Instructions to follow
Restate the whole listing exactly.

= = = = = = =

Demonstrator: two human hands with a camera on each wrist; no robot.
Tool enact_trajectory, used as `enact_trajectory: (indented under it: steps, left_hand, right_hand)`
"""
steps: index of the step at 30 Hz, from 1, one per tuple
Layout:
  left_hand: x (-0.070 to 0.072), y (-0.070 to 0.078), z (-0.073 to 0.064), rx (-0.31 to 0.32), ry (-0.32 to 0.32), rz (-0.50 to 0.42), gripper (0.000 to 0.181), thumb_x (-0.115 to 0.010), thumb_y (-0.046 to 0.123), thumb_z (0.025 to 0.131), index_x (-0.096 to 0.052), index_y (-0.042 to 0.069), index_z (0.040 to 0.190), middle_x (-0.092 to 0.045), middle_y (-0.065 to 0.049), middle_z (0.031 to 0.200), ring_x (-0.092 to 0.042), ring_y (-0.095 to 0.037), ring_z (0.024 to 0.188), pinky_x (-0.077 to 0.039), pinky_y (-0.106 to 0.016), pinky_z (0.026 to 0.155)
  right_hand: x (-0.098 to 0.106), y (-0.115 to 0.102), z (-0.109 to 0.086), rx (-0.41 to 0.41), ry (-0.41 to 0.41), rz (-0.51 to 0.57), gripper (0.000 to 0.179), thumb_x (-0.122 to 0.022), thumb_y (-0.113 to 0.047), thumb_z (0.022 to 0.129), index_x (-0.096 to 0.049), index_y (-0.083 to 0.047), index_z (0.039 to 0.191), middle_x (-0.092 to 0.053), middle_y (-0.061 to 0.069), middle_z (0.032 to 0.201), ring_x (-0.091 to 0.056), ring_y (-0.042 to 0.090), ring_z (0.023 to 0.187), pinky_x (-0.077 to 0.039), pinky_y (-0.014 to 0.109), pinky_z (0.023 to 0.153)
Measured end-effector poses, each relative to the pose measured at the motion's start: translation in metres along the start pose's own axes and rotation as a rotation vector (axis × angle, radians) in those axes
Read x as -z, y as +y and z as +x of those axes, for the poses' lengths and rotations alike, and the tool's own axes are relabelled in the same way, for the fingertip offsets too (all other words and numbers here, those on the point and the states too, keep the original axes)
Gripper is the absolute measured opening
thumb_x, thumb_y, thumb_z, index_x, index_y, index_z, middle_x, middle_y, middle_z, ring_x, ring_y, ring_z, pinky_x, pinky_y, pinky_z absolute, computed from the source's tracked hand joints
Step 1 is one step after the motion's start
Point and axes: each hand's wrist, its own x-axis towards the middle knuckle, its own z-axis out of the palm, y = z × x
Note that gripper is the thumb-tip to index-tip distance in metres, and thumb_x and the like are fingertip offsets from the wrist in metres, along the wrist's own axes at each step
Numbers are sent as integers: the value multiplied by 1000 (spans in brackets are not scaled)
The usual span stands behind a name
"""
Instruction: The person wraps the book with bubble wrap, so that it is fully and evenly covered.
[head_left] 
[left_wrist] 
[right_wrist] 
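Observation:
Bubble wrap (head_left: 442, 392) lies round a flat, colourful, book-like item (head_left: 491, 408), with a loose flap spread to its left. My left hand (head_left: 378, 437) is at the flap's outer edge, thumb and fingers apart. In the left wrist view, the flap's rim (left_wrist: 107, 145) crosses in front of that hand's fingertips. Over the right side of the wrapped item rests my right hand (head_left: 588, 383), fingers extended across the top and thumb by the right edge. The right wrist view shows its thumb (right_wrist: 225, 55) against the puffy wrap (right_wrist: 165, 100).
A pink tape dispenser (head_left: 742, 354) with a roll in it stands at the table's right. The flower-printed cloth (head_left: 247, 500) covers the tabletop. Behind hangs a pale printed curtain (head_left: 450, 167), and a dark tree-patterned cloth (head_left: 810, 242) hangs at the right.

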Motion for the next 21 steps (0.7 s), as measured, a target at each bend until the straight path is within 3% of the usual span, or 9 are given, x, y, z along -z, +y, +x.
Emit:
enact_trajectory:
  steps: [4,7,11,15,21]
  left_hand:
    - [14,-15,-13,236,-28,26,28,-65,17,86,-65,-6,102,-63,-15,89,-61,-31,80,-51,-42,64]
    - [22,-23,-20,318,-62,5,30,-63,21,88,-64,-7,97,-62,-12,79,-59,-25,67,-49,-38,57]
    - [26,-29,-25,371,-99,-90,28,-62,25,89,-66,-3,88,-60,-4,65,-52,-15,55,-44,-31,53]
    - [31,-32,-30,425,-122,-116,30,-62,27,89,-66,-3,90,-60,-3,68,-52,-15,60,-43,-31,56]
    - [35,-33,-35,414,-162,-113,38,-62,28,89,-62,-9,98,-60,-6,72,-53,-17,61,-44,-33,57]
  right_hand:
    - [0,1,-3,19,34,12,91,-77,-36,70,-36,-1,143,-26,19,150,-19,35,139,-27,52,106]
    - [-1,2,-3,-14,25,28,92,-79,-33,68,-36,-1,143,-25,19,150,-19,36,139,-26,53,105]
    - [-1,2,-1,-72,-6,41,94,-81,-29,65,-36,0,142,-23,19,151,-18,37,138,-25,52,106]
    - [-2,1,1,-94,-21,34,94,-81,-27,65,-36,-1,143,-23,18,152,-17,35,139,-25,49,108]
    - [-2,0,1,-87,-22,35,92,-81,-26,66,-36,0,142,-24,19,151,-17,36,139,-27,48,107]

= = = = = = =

Expected answer
Demonstrator: two human hands with a camera on each wrist; no robot.
Tool enact_trajectory, used as `enact_trajectory: (indented under it: steps, left_hand, right_hand)`
"""
steps: index of the step at 30 Hz, from 1, one per tuple
Layout:
  left_hand: x (-0.070 to 0.072), y (-0.070 to 0.078), z (-0.073 to 0.064), rx (-0.31 to 0.32), ry (-0.32 to 0.32), rz (-0.50 to 0.42), gripper (0.000 to 0.181), thumb_x (-0.115 to 0.010), thumb_y (-0.046 to 0.123), thumb_z (0.025 to 0.131), index_x (-0.096 to 0.052), index_y (-0.042 to 0.069), index_z (0.040 to 0.190), middle_x (-0.092 to 0.045), middle_y (-0.065 to 0.049), middle_z (0.031 to 0.200), ring_x (-0.092 to 0.042), ring_y (-0.095 to 0.037), ring_z (0.024 to 0.188), pinky_x (-0.077 to 0.039), pinky_y (-0.106 to 0.016), pinky_z (0.026 to 0.155)
  right_hand: x (-0.098 to 0.106), y (-0.115 to 0.102), z (-0.109 to 0.086), rx (-0.41 to 0.41), ry (-0.41 to 0.41), rz (-0.51 to 0.57), gripper (0.000 to 0.179), thumb_x (-0.122 to 0.022), thumb_y (-0.113 to 0.047), thumb_z (0.022 to 0.129), index_x (-0.096 to 0.049), index_y (-0.083 to 0.047), index_z (0.039 to 0.191), middle_x (-0.092 to 0.053), middle_y (-0.061 to 0.069), middle_z (0.032 to 0.201), ring_x (-0.091 to 0.056), ring_y (-0.042 to 0.090), ring_z (0.023 to 0.187), pinky_x (-0.077 to 0.039), pinky_y (-0.014 to 0.109), pinky_z (0.023 to 0.153)
Measured end-effector poses, each relative to the pose measured at the motion's start: translation in metres along the start pose's own axes and rotation as a rotation vector (axis × angle, radians) in those axes
Read x as -z, y as +y and z as +x of those axes, for the poses' lengths and rotations alike, and the tool's own axes are relabelled in the same way, for the fingertip offsets too (all other words and numbers here, those on the point and the states too, keep the original axes)
Gripper is the absolute measured opening
thumb_x, thumb_y, thumb_z, index_x, index_y, index_z, middle_x, middle_y, middle_z, ring_x, ring_y, ring_z, pinky_x, pinky_y, pinky_z absolute, computed from the source's tracked hand joints
Step 1 is one step after the motion's start
Point and axes: each hand's wrist, its own x-axis towards the middle knuckle, its own z-axis out of the palm, y = z × x
Note that gripper is the thumb-tip to index-tip distance in metres, and thumb_x and the like are fingertip offsets from the wrist in metres, along the wrist's own axes at each step
Numbers are sent as integers: the value multiplied by 1000 (spans in brackets are not scaled)
The usual span stands behind a name
"""
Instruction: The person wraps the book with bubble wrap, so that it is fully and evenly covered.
[head_left] 
[left_wrist] 
[right_wrist] 
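Observation:
Bubble wrap (head_left: 442, 392) lies round a flat, colourful, book-like item (head_left: 491, 408), with a loose flap spread to its left. My left hand (head_left: 378, 437) is at the flap's outer edge, thumb and fingers apart. In the left wrist view, the flap's rim (left_wrist: 107, 145) crosses in front of that hand's fingertips. Over the right side of the wrapped item rests my right hand (head_left: 588, 383), fingers extended across the top and thumb by the right edge. The right wrist view shows its thumb (right_wrist: 225, 55) against the puffy wrap (right_wrist: 165, 100).
A pink tape dispenser (head_left: 742, 354) with a roll in it stands at the table's right. The flower-printed cloth (head_left: 247, 500) covers the tabletop. Behind hangs a pale printed curtain (head_left: 450, 167), and a dark tree-patterned cloth (head_left: 810, 242) hangs at the right.
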
Motion for the next 21 steps (0.7 s), as measured, a target at each bend until the straight path is within 3% of the usual span, or 9 are given, x, y, z along -z, +y, +x.
Emit:
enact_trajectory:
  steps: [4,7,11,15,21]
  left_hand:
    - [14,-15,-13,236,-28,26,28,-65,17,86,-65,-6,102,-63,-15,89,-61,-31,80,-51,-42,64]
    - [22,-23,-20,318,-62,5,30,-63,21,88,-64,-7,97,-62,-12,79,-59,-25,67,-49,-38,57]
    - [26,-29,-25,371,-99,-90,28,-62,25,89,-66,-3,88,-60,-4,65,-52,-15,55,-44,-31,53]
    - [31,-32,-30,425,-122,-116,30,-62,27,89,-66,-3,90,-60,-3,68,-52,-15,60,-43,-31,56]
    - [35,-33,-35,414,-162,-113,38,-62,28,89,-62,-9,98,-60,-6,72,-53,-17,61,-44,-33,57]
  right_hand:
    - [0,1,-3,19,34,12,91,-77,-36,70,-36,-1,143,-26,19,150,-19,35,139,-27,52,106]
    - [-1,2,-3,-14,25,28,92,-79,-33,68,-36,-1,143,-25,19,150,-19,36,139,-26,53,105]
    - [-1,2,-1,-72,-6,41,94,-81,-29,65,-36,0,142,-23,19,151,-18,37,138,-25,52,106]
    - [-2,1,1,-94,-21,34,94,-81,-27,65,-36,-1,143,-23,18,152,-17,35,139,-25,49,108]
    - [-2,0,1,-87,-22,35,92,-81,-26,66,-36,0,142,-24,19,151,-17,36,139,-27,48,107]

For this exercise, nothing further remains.